In patients with DCM, LD use and increasing FED are powerful markers of adverse outcomes. Patients who never receive LD have an excellent prognosis. Among 1131 DCM patients 65% received loop diuretics at enrolment (upper left side). The bar chart on the upper right side shows the categorization in never-users/ dose↓/stable dose/ dose↑ over 24 months of follow-up. At the bottom is reported on the left side of each panel (observation period) the trajectory of LD dose in the four groups (left panel) and in patients who have their LD suspended vs those who continue LD (right panel) in the first two years. On the right side of each panel is shown the incidence of primary outcomes during the subsequent follow-up in the subgroups (outcome assessment).

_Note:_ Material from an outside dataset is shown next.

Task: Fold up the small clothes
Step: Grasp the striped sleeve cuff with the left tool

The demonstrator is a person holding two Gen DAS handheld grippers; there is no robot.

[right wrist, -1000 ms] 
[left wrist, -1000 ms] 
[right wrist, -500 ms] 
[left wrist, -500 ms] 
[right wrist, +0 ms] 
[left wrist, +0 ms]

对于心力衰竭患者,开具袢利尿剂(LD)和较高剂量与不良预后相关。我们研究了扩张型心肌病(DCM)患者的 LD 剂量轨迹及其与结局的关系。
评估结局与纳入时的呋塞米等效剂量(FED)和随后 24 个月内 FED 的变化之间的相关性。根据 FED 轨迹,患者分为(i)剂量↑(FED 增加≥50%或新开始);(ii)剂量↓(FED 减少≥50%);(iii)稳定剂量(FED 变化<50%);和(iv)从未使用者。主要结局为全因死亡/心脏移植/心室辅助装置/心力衰竭住院。次要结局为全因死亡/心脏移植/心室辅助装置。
在纳入的 1131 名患者中,738 名(65%)在基线时开具 LD。基线 FED 与结局独立相关(每增加 20mg 的 HR:1.12[95%CI 1.04-1.22],p=0.003)。在纳入后 24 个月内有 908 名有 FED 信息的患者中,31%为从未使用者;29%为剂量↓;26%为稳定剂量,14%为剂量↑。在调整后的模型中,与从未使用者相比,稳定剂量的主要结局风险更高(HR 2.42[95%CI 1.19-4.93],p=0.015),而剂量↑的预后最差(HR 2.76[95%CI 1.27-6.03],p=0.011)。次要结局结果相似。与继续使用 LD 的患者相比,LD 停药(143 例,24%)与结局改善相关(HR 0.43[95%CI 0.28-0.65],p<0.001)。
在 DCM 患者中,LD 应用和 FED 增加是不良结局的有力标志物。从未接受 LD 的患者预后良好。在 1131 名 DCM 患者中,65%在入组时接受了袢利尿剂(左上角)。右上角的柱状图显示了在 24 个月的随访中从未使用者/剂量↓/稳定剂量/剂量↑的分类。底部是在每个面板的左侧(观察期)报告了四个组中的 LD 剂量轨迹(左侧面板)以及在第一年中停用 LD 的患者与继续使用 LD 的患者(右侧面板)的 LD 剂量(右侧面板)。每个面板的右侧显示了随后随访中亚组的主要结局发生率(结果评估)。